**PROBLEM DESCRIPTION**
Pictures are to be dropped. Everything else in the listing gets copied exactly.

**RECORDED INFORMATION**
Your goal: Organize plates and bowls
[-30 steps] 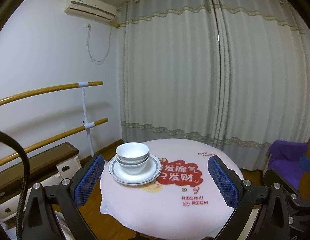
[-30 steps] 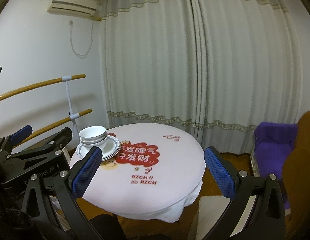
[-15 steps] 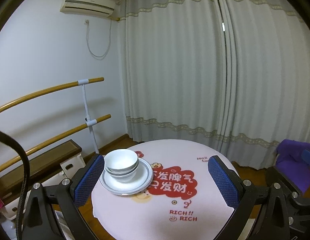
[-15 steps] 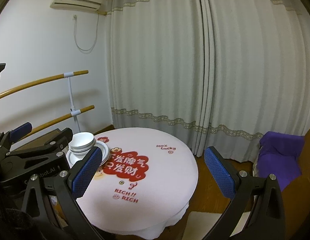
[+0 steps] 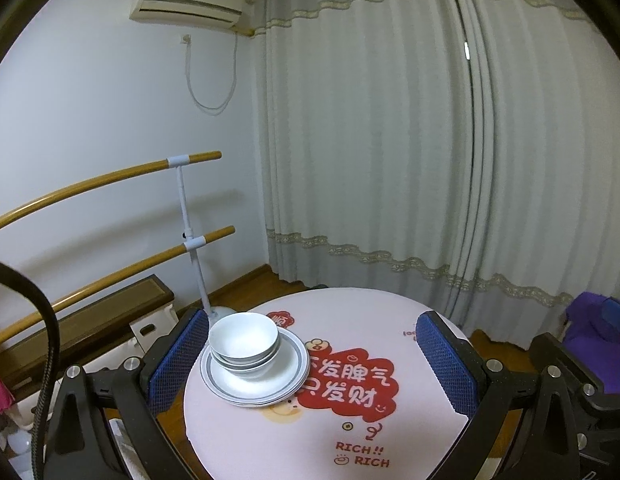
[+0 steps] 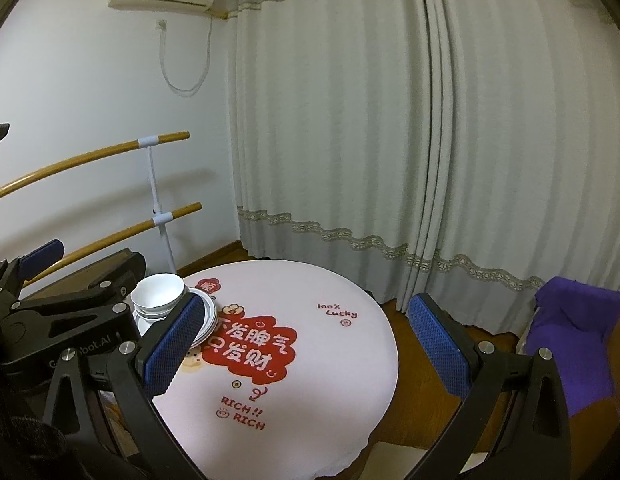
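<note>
White bowls (image 5: pixel 245 343) are stacked inside each other on a stack of white grey-rimmed plates (image 5: pixel 256 384) at the left of a round white table (image 5: pixel 390 316). The stack also shows in the right wrist view, bowls (image 6: pixel 158 292) over plates (image 6: pixel 208 316), partly hidden by a blue pad. My left gripper (image 5: pixel 310 364) is open and empty, held back from the table, its left pad near the stack. My right gripper (image 6: pixel 306 340) is open and empty, above the table's near side. The left gripper's body (image 6: pixel 62 312) is seen at the left of the right wrist view.
The tablecloth has a red printed graphic (image 5: pixel 350 384). Wooden barre rails (image 5: pixel 110 176) on a white stand line the left wall. Grey curtains (image 5: pixel 430 160) hang behind. A purple cushion (image 6: pixel 578 320) lies at the right. Low furniture (image 5: pixel 82 328) stands left of the table.
Both grippers have pulled back and risen from the table, so table and stack look smaller and lower. The stack has not moved. Both grippers stay open.
</note>
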The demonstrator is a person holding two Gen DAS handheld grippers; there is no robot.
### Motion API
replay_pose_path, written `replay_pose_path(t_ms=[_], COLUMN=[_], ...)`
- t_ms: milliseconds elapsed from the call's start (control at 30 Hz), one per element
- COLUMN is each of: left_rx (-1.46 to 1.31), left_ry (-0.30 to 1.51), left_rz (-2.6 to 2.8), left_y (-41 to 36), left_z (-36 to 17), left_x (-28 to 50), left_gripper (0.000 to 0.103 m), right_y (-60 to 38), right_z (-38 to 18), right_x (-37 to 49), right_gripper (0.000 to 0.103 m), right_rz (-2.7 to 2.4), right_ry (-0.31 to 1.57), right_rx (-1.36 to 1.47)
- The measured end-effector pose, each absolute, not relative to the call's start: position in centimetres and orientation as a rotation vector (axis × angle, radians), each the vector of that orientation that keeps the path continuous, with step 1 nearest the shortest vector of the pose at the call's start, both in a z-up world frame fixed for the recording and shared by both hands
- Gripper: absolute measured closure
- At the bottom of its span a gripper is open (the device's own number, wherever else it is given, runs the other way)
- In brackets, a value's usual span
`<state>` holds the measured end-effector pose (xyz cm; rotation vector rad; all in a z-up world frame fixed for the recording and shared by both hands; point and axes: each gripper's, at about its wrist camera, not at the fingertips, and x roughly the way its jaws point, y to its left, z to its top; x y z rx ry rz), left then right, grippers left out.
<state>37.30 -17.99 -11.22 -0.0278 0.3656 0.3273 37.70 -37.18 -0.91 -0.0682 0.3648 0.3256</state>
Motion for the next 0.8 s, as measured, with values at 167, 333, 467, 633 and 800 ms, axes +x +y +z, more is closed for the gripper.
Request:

**SOLVED PROBLEM**
Your goal: Organize plates and bowls
[-30 steps] 
[-30 steps] 
[-15 steps] 
[-15 steps] 
[+0 steps] 
[+0 steps] 
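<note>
White bowls (image 5: pixel 245 343) are stacked inside each other on a stack of white grey-rimmed plates (image 5: pixel 256 384) at the left of a round white table (image 5: pixel 390 316). The stack also shows in the right wrist view, bowls (image 6: pixel 158 292) over plates (image 6: pixel 208 316), partly hidden by a blue pad. My left gripper (image 5: pixel 310 364) is open and empty, held back from the table, its left pad near the stack. My right gripper (image 6: pixel 306 340) is open and empty, above the table's near side. The left gripper's body (image 6: pixel 62 312) is seen at the left of the right wrist view.
The tablecloth has a red printed graphic (image 5: pixel 350 384). Wooden barre rails (image 5: pixel 110 176) on a white stand line the left wall. Grey curtains (image 5: pixel 430 160) hang behind. A purple cushion (image 6: pixel 578 320) lies at the right. Low furniture (image 5: pixel 82 328) stands left of the table.
Both grippers have pulled back and risen from the table, so table and stack look smaller and lower. The stack has not moved. Both grippers stay open.
</note>
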The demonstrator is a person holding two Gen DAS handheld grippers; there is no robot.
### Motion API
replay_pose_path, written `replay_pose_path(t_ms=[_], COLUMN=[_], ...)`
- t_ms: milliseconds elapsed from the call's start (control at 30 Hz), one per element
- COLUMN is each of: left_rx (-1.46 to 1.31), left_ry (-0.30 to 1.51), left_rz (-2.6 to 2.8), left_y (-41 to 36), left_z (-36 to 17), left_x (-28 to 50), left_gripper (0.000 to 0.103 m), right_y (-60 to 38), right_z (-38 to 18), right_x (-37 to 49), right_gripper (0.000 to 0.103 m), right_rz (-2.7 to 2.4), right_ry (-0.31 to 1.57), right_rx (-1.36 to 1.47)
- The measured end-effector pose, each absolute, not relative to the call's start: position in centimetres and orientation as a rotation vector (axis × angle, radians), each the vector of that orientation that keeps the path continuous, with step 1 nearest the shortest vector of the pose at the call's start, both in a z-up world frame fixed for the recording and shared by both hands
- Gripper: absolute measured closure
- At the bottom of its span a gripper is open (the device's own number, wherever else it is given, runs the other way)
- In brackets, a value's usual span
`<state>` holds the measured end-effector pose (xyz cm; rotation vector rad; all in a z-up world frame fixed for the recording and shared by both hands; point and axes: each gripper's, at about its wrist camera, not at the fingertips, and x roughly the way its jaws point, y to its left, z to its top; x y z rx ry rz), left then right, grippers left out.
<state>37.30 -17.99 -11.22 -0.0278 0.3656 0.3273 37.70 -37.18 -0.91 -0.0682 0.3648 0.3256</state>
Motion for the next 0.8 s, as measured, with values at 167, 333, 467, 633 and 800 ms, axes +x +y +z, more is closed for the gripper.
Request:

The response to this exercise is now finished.